Encoder output shape: (batch size, sequence length, units) (64, 17, 2048)
Encoder First Hidden state shape: (batch size, units) (64, 1024)


In [19]:
encoder.summary()

Model: "encoder"
_________________________________________________________________
Layer (type)                 Output Shape              Param #   
embedding (Embedding)        multiple                  21821440  
_________________________________________________________________
bidirectional (Bidirectional multiple                  10493952  
Total params: 32,315,392
Trainable params: 32,315,392
Non-trainable params: 0
_________________________________________________________________


In [20]:
class BahdanauAttention(tf.keras.layers.Layer):
    def __init__(self, units):
        super(BahdanauAttention, self).__init__()
        self.W1 = tf.keras.layers.Dense(units)
        self.W2 = tf.keras.layers.Dense(units)
        self.V = tf.keras.layers.Dense(1)

    def call(self, query1, query2, values):
        # query hidden state shape == (batch_size, hidden size)
        # query_with_time_axis shape == (batch_size, 1, hidden size)
        # values shape == (batch_size, max_len, hidden size)
        # we are doing this to broadcast addition along the time axis to calculate the score
        query = Concatenate()([query1, query2])
        query_with_time_axis = tf.expand_dims(query, 1)

        # score shape == (batch_size, max_length, 1)
        # we get 1 at the last axis because we are applying score to self.V
        # the shape of the tensor before applying self.V is (batch_size, max_length, units)
        score = self.V(tf.nn.tanh(
            self.W1(query_with_time_axis) + self.W2(values)))

        # attention_weights shape == (batch_size, max_length, 1)
        attention_weights = tf.nn.softmax(score, axis=1)

        # context_vector shape after sum == (batch_size, hidden_size)
        context_vector = attention_weights * values
        context_vector = tf.reduce_sum(context_vector, axis=1)

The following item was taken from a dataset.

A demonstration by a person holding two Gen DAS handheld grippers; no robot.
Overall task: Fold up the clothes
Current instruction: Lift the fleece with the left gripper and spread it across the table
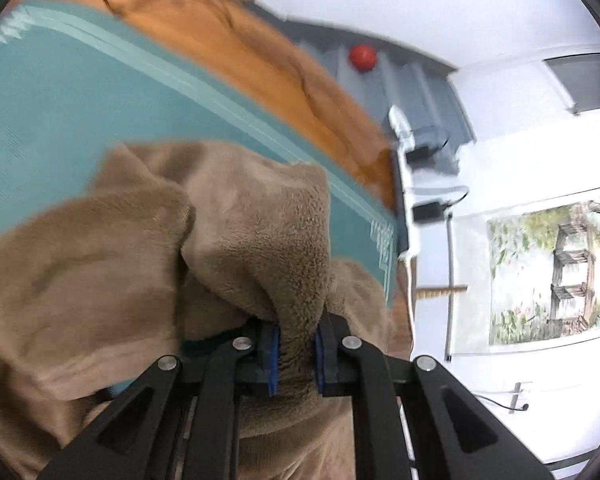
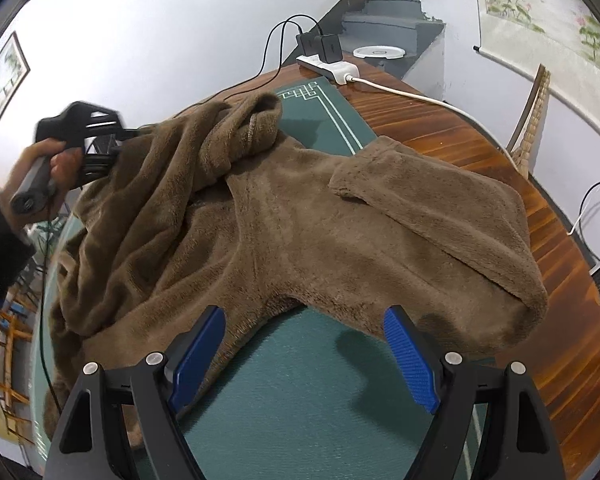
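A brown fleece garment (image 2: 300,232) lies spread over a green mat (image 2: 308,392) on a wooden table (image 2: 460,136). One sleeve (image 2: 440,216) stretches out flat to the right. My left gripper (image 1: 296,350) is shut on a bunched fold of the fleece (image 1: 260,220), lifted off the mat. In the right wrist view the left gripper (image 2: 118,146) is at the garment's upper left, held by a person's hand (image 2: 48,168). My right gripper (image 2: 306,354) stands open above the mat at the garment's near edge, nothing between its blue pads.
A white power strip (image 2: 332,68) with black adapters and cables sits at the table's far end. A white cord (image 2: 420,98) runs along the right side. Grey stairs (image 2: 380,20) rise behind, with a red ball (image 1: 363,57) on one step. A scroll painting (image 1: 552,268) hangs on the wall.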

        return context_vector, attention_weights

In [21]:
attention_layer = BahdanauAttention(10)
attention_result, attention_weights = attention_layer(encoder_fh, encoder_sh, encoder_output)

print("Attention result shape: (batch size, units) {}".format(attention_result.shape))
print("Attention weights shape: (batch_size, sequence_length, 1) {}".format(attention_weights.shape))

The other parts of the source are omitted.